Being nosey, we asked how much he was asking
for the house.
“Not as much as it’s worth,” he said. “But I
want to get it sold. I’m in the croaking place now, and I want to be rid of all
that stuff. I’m here, and I’m waiting to croak.”
Shorty may be clearing the decks, but he
doesn’t act like a man who plans to go down with his ship any time soon.
Brenda was our server at dinner, and she
wasn’t her usual self. Her usual self is smiling and darn near excessively
attentive. She was neither tonight. Eventually, Corrine asked her if something
was bothering her.
“I’ve been having a bad day,” she said.
“Everybody at my house is sick, and there is a bunch of demanding people in my
section.”
Brenda’s real job is at Publix. She’s a sub
at Covenant Woods. Corrine said she likes Brenda much more than she likes
Kevin, our regular server. Kevin does have an attitude at times. Of course,
Kevin’s attitude might be the result of facing the “demanding people” everyday
instead of just once or twice a week.
Saturday afternoon, I got started on The
River of Doubt: Theodore Roosevelt’s Darkest Journey by Candice Millard. It
wasn’t long before I found some nits to pick. The first sentence of the first
chapter reads: “The line outside Madison Square Garden started to form at 5:30
p.m., just as an orange autumn sun was setting in New York City on Halloween
Eve, 1912.”
“Now wait just one minute there, missy,”
thought I, “even in Ashtabula, several hundred miles to the west, the ‘orange
autumn sun’ is all but gone by 5:30 in the waning days of October.” Indulging
my suddenly curious mind, I went to the U.S. Naval Observatory website via
Google, and learned the sun had set over New York at 4:55 that afternoon.

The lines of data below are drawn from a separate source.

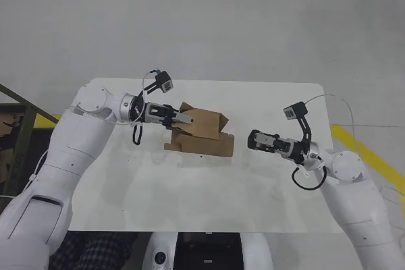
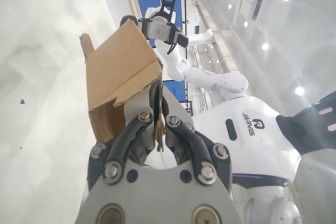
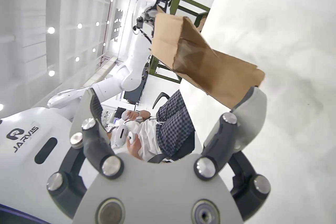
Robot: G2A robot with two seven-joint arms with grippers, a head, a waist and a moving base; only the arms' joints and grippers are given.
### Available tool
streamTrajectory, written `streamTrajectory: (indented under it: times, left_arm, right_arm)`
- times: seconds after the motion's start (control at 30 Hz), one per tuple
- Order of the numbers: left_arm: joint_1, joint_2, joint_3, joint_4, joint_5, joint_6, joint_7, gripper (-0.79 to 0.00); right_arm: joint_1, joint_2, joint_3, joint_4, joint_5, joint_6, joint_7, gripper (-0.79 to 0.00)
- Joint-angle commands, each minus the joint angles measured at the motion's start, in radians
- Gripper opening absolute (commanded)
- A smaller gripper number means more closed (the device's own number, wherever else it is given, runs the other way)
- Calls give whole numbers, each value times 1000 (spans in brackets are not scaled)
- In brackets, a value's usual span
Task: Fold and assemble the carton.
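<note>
the carton [image 1: 201,131] is plain brown corrugated board, only half formed. a flat layer lies on the table [image 1: 189,196] and a panel rises off it at a slant, with loose flaps sticking out at both ends. it sits mid-table, toward the far edge.

my left gripper [image 1: 187,118] is at its left end, clamped tight on a flap [image 2: 159,125] whose ragged edge pokes out between the fingers [image 2: 174,107]. from that wrist the carton [image 2: 118,70] climbs away from me as a creased, folded wall with a rough cut at the fold.

my right gripper [image 1: 251,140] hangs just off the other end, jaws spread wide and holding nothing, with a small strip of bare table between it and the board. from my right wrist the carton [image 3: 204,64] shows its open mouth, dim inside, and one lower corner sits close by a finger [image 3: 252,104]. in that view the carton stands in front of my left arm.

beside the table on my left is a green frame [image 1: 17,96]. a yellow line [image 1: 354,142] runs on the floor at my right.
</note>
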Motion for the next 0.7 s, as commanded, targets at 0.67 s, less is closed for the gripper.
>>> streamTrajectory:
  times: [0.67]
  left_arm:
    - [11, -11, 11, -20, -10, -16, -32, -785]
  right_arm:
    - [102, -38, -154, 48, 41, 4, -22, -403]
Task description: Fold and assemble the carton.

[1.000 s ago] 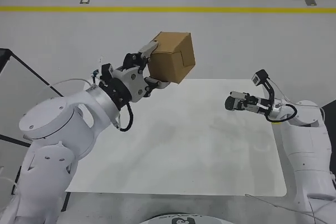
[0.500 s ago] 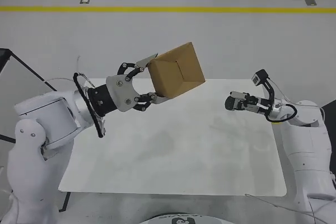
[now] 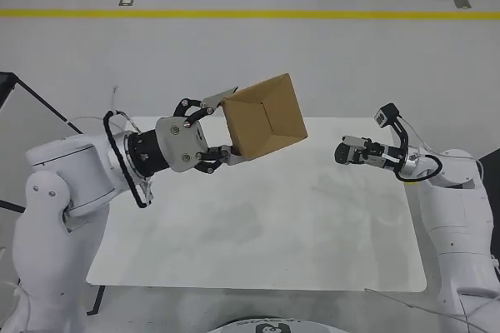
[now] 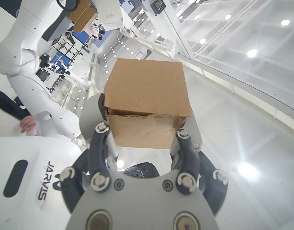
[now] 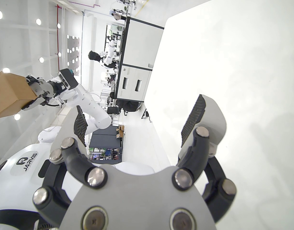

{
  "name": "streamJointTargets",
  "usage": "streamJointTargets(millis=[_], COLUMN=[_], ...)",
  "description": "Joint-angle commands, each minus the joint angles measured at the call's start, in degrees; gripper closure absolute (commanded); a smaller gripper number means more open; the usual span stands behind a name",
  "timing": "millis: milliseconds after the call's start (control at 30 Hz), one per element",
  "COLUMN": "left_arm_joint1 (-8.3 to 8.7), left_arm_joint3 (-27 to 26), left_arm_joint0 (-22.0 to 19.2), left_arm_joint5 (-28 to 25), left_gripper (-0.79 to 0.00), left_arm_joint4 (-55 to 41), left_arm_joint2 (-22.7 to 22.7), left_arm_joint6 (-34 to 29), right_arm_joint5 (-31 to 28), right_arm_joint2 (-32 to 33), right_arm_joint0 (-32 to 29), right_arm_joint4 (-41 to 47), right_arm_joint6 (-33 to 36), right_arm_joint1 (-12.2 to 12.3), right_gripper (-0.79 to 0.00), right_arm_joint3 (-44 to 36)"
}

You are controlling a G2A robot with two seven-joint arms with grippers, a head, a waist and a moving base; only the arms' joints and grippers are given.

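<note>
While left gripper clamps carton over table's 12 o'clock edge (carton partly cut off in right wrist cam), right gripper, approx. 2 o'clock, gapes empty.

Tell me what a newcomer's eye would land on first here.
The brown carton stands out first, clamped in the left tool and held tilted in the air above the far edge of the white table. Next comes the right tool, open and holding nothing, over the table's right side.
</note>
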Motion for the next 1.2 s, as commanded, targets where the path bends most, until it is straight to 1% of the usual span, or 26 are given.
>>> streamJointTargets(millis=[0,33,100,200,333,500,767,833,867,900,967,1033,1067,1167], left_arm_joint1=[-0.14,-0.14,0.00,0.10,0.22,0.29,0.29,0.26,0.24,0.29,0.49,0.90,1.07,1.67], left_arm_joint3=[0.51,0.66,-0.32,-0.42,-1.05,-1.02,-0.92,-1.76,-2.44,-3.29,-4.56,-5.45,-5.31,-3.95], left_arm_joint0=[1.22,2.05,3.31,5.99,8.41,9.72,9.83,9.64,9.19,8.65,7.29,6.02,5.69,5.46], left_arm_joint5=[-1.70,-2.06,-0.25,0.74,1.90,1.75,1.40,0.13,-1.43,-1.76,-2.03,-1.26,-2.03,-6.99], left_gripper=[0.000,0.000,0.000,0.000,0.000,0.000,0.000,0.000,0.000,0.000,0.000,0.000,0.000,0.000], left_arm_joint4=[-1.52,-1.96,-1.34,-1.81,-0.96,0.48,0.50,1.75,4.01,7.15,15.51,25.88,30.11,42.55], left_arm_joint2=[0.04,-0.36,-1.40,-3.27,-4.89,-5.57,-5.62,-5.67,-6.05,-6.16,-6.43,-6.11,-5.81,-5.47], left_arm_joint6=[-2.72,-4.04,-7.06,-11.93,-16.10,-18.22,-18.12,-18.10,-18.05,-18.15,-19.45,-22.33,-24.95,-33.76], right_arm_joint5=[0.00,0.00,0.00,0.00,0.00,0.00,0.00,0.00,0.00,0.00,0.00,0.00,0.00,0.00], right_arm_joint2=[0.00,0.00,0.00,0.00,0.00,0.00,0.00,0.00,0.00,0.00,0.00,0.00,0.00,0.00], right_arm_joint0=[0.00,0.00,0.00,0.00,0.00,0.00,0.00,0.00,0.00,0.00,0.00,0.00,0.00,0.00], right_arm_joint4=[0.00,0.00,0.00,0.00,0.00,0.00,0.00,0.00,0.00,0.00,0.00,0.00,0.00,0.00], right_arm_joint6=[0.00,0.00,0.00,0.00,0.00,0.00,0.00,0.00,0.00,0.00,0.00,0.00,0.00,0.00], right_arm_joint1=[0.00,0.00,0.00,0.00,0.00,0.00,0.00,0.00,0.00,0.00,0.00,0.00,0.00,0.00], right_gripper=[-0.785,-0.785,-0.785,-0.785,-0.785,-0.785,-0.785,-0.785,-0.785,-0.785,-0.785,-0.785,-0.785,-0.785], right_arm_joint3=[0.00,0.00,0.00,0.00,0.00,0.00,0.00,0.00,0.00,0.00,0.00,0.00,0.00,0.00])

Then I wondered about “Halloween Eve.”
Halloween is a contraction of All Hallows’ Eve, so October 30 would be All
Hallows’ Eve Eve. And with that, I decided it was time to get out of the
apartment. In the hallway, I stopped to talk to Al, who was on his way to
his mailbox. A few minutes later, Louise, who was on her way back with her mail,
joined us.
“What are you doing?” she asked Al.
“I’m going to see if I got any mail.”
“After that?”
“Well, I’m going to go back upstairs,” Al
said. “Then I’ll go out on the porch and smoke me a cigar. Then I’ll have a
glass of wine, and then I’ll get my pipe and have toke.”
“After that?” Louise asked.
“Oh, I’ll probably eat some chocolate.”
“That’s when you call me,” Louise said. “I
don’t care about the rest of that stuff, but I do love chocolate.”
Now that I have a recorder, Al has been
reluctant to talk while it’s on. But, ever since I gave him the newspaper
article about the Battle of Song Be, he has been writing to and talking with
several men who served with him in Viet Nam. The other night, he was trying to
draw a map of the area around the compound at Song Be based on a letter he’d
received from one of the men who was there.
“This stuff is driving me crazy,” Al said.
“And, god damn it, Tom, it’s all your fault. You’re the one who got all this
started.”
I guess I was. And I believe there are three
or four old men who are delighted that I did.
The piped-in music at Covenant Woods has
undergone a generational shift. Henry Mancini, Glenn Miller, Frank Sinatra,
Dean Martin and Andy Williams have been sent packing. Now the music of the
Beatles and Beach Boys fills the hallways.
Alas, when elevator music is the music of
your youth, it can only mean one thing: You’re old.